Discours du récit est un essai de méthode appliqué à la Recherche du Temps perdu. Gérard Genette s'y surpasse. L'hypertechnologie de l'analyse textuelle donne des résultats d'une poésie inattendue. Quelques citations en témoignent :
"Cette distinction n'est pas aussi futile qu'elle peut le paraître au premier abord. En effet, les analepses externes et les analepses internes (ou mixtes, dans leur partie interne) se présentent de façon tout à fait différente à l'analyse narrative, au moins sur un point qui me semble capital. Les analepses externes, du seul fait qu'elles sont externes, ne risquent à aucun moment d'interférer avec le récit premier, qu'elles ont seulement pour fonction de compléter en éclairant le lecteur sur tel ou tel "antécédent". (p : 91).
C'EST TOUT A FAIT CLAIR !
"Avec le second type d'analepses (internes) homodiégétiques, que nous appellerons précisément analepses répétitives, ou "rappels", nous n'échapperons plus à la redondance, car le récit y est ouvertement, parfois explicitement, sur ses propres traces. Bien entendu, ces analepses en rappel peuvent rarement atteindre des dimensions textuelles très vastes : ce sont plutôt des allusions du récit à son propre passé, de ce que Lämmert appelle Ruckgriffe, ou "rétroceptions". Mais leur importance dans l'économie du récit, surtout chez Proust, compense largement leur faible extension narrative." (p : 95)
PROUST, AU SECOURS !
"Les prolepses internes posent le même genre de problème que les analepses du même type : celui de l'interférence, de l'éventuel double emploi entre le récit premier et celui qu'assume le segment proleptique. On négligera donc ici, de nouveau, les prolepses hétérodiégétiques, pour lesquels ce risque est nul, que l'anticipation soit interne ou externe, et parmi les autres, on distinguera encore celles qui viennent combler par avance une lacune ultérieure (prolepses complétives), et celles qui, toujours par avance, doublent, si peu que ce soit, un segment narratif à venir (prolepses répétitives)." (p : 109)

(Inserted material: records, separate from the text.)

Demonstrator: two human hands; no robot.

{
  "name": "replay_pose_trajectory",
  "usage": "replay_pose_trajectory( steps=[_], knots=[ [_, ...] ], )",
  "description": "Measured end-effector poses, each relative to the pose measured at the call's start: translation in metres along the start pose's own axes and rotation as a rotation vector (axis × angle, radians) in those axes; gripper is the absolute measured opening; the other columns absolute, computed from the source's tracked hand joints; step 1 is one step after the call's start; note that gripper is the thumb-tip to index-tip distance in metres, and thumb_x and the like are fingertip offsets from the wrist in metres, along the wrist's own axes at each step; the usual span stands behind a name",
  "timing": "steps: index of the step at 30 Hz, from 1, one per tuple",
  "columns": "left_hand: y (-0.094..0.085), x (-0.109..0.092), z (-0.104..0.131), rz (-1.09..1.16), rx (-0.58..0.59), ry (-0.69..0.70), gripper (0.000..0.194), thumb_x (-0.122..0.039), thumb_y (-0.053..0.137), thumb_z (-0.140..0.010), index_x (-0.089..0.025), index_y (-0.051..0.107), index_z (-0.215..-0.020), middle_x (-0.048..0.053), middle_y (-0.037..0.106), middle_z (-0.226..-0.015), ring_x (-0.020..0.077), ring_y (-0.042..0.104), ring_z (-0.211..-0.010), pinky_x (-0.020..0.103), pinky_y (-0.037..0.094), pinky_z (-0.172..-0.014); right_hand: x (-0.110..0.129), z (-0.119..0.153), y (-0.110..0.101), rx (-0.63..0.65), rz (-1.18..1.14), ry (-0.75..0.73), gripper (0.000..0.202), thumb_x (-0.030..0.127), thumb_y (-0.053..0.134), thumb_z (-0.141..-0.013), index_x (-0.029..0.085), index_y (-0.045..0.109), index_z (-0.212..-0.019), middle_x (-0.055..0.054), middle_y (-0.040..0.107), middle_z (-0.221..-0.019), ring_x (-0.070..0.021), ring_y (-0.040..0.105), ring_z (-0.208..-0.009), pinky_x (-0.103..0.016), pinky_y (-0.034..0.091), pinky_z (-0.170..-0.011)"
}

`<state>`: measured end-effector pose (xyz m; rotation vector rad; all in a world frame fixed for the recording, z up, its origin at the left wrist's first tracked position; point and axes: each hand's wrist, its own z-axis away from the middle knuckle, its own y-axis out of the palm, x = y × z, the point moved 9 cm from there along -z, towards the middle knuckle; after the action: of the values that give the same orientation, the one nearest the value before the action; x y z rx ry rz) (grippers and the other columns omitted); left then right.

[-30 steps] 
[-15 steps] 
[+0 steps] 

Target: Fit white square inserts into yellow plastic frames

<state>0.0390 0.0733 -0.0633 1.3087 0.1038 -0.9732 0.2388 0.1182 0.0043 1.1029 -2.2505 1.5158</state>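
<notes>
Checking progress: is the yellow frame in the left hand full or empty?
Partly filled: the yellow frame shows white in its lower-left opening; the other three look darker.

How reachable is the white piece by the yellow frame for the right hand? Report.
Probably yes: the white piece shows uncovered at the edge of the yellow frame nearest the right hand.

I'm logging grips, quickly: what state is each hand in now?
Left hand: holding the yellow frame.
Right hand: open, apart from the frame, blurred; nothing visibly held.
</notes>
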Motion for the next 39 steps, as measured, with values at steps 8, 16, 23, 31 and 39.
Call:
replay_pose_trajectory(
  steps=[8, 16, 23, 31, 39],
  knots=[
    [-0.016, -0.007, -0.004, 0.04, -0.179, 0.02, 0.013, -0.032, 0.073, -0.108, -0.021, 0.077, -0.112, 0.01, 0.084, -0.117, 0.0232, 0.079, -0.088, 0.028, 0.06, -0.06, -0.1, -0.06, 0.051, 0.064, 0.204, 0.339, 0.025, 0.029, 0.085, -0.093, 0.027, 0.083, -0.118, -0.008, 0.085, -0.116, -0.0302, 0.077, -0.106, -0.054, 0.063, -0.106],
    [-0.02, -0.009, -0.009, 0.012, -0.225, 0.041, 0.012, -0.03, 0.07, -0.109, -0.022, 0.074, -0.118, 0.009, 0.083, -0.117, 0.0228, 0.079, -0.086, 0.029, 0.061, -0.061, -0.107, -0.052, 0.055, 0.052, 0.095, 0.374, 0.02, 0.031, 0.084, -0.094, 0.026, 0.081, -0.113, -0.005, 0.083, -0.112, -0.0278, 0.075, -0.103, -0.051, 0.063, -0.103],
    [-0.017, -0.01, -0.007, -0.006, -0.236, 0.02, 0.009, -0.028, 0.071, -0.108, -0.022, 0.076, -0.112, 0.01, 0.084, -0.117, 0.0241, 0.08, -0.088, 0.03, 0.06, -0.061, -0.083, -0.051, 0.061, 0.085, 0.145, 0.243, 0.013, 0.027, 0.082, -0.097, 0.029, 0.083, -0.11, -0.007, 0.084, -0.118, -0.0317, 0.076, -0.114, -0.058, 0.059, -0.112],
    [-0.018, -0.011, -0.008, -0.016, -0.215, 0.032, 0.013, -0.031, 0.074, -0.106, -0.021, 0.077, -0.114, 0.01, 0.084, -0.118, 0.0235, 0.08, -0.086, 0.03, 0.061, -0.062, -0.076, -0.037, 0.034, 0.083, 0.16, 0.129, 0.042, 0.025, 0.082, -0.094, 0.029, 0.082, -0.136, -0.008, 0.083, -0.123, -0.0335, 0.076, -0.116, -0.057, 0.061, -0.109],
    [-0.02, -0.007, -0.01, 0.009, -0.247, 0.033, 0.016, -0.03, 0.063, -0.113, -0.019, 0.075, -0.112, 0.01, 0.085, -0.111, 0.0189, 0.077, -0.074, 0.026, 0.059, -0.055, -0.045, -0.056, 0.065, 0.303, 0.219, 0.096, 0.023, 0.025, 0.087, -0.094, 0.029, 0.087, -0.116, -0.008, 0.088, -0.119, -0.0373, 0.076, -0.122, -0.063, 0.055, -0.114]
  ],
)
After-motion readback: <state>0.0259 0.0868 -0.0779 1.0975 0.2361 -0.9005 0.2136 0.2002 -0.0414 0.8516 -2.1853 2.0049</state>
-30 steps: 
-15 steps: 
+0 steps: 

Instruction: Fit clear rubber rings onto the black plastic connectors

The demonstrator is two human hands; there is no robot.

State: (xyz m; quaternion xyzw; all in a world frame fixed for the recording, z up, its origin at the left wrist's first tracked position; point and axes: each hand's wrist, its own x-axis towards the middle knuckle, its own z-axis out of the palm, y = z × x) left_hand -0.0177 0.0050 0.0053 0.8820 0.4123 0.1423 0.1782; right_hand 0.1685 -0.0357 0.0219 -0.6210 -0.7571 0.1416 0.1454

CELA PROLIFÈRE AD LIBITUM... ENCORE UN EXEMPLE :
"Dès nos premières micro-analyses, nous avons rencontré des exemples d'anachronies complexes : prolepses au second degré dans le segment emprunté à Sodome et Gomorrhe (anticipation de la mort de Swan sur anticipation de son déjeuner avec Bloch), mais aussi analepses sur prolepses (rétrospection de Françoise à Combray sur cette même anticipation des obsèques de Swan), ou au contraire prolepses sur analepses (par deux fois dans l'extrait de Jean Santeuil, rappels de projets passés)." (p : 115-116).